**WHAT YOU ARE ASKED TO DO**:
Filter the data below, keeping only lines that contain "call".

**DATA EXCERPT**:
-- Opening Marker --

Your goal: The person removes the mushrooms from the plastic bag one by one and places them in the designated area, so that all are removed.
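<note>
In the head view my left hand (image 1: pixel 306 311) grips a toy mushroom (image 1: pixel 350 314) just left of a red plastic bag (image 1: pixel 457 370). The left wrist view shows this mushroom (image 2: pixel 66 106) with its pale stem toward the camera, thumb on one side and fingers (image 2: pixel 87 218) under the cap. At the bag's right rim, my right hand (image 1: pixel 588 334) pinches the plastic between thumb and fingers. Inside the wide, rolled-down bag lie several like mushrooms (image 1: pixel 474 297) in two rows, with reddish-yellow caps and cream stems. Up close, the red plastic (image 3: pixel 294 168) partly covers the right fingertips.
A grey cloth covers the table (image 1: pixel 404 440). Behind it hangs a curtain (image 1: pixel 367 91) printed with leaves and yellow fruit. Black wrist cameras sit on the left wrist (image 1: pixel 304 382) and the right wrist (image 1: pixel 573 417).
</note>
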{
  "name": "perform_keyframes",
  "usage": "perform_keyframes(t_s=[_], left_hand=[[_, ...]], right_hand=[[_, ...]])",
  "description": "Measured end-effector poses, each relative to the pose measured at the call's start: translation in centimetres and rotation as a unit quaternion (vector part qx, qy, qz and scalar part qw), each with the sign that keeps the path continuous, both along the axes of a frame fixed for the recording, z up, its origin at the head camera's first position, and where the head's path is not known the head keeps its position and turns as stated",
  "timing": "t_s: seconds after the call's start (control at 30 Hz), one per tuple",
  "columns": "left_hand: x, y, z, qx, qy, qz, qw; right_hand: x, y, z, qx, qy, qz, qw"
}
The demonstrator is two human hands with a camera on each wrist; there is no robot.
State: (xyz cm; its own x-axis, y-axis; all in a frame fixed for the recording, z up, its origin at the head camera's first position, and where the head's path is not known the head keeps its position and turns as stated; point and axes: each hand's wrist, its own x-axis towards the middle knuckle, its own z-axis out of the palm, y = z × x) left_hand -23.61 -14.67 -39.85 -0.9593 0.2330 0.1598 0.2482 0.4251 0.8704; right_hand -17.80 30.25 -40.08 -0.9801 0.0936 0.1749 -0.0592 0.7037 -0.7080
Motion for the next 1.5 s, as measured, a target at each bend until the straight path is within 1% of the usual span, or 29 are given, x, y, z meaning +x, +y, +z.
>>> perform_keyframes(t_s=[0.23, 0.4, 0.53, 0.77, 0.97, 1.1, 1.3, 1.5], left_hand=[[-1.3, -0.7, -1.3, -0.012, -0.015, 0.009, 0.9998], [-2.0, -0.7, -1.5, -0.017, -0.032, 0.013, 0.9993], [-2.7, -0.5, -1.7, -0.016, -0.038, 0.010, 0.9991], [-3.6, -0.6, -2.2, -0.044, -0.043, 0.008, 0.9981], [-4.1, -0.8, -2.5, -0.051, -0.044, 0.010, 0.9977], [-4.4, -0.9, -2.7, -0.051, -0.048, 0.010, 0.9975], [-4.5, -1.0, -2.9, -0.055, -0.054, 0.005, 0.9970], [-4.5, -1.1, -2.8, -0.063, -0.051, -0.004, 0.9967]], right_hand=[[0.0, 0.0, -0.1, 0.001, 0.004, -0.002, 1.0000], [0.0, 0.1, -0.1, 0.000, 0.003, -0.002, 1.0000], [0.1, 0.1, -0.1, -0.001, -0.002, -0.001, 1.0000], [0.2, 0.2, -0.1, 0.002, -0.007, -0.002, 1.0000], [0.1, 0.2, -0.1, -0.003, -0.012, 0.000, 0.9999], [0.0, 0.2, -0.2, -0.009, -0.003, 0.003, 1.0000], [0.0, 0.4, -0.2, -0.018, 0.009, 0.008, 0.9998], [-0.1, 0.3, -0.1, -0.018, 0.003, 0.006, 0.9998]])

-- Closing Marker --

**EXERCISE RESULT**:
  "description": "Measured end-effector poses, each relative to the pose measured at the call's start: translation in centimetres and rotation as a unit quaternion (vector part qx, qy, qz and scalar part qw), each with the sign that keeps the path continuous, both along the axes of a frame fixed for the recording, z up, its origin at the head camera's first position, and where the head's path is not known the head keeps its position and turns as stated",
  "timing": "t_s: seconds after the call's start (control at 30 Hz), one per tuple",

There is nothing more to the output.